§ **EXERCISE PROMPT**: Repeat every line below exactly, word for word.
(STORED DATA begins)
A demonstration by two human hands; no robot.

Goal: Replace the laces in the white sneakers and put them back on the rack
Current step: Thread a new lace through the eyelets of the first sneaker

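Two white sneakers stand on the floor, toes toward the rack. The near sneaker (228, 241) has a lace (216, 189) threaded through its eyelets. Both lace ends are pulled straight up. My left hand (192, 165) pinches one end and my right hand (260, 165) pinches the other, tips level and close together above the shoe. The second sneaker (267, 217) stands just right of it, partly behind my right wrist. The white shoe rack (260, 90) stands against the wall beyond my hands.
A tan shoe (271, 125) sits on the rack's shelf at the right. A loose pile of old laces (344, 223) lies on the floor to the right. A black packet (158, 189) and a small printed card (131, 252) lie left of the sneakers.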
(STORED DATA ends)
§ **WORKED SOLUTION**:
A demonstration by two human hands; no robot.

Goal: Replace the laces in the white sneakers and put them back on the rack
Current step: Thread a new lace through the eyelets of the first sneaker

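Two white sneakers stand on the floor, toes toward the rack. The near sneaker (228, 241) has a lace (216, 189) threaded through its eyelets. Both lace ends are pulled straight up. My left hand (192, 165) pinches one end and my right hand (260, 165) pinches the other, tips level and close together above the shoe. The second sneaker (267, 217) stands just right of it, partly behind my right wrist. The white shoe rack (260, 90) stands against the wall beyond my hands.
A tan shoe (271, 125) sits on the rack's shelf at the right. A loose pile of old laces (344, 223) lies on the floor to the right. A black packet (158, 189) and a small printed card (131, 252) lie left of the sneakers.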

What the exercise required has been answered in full.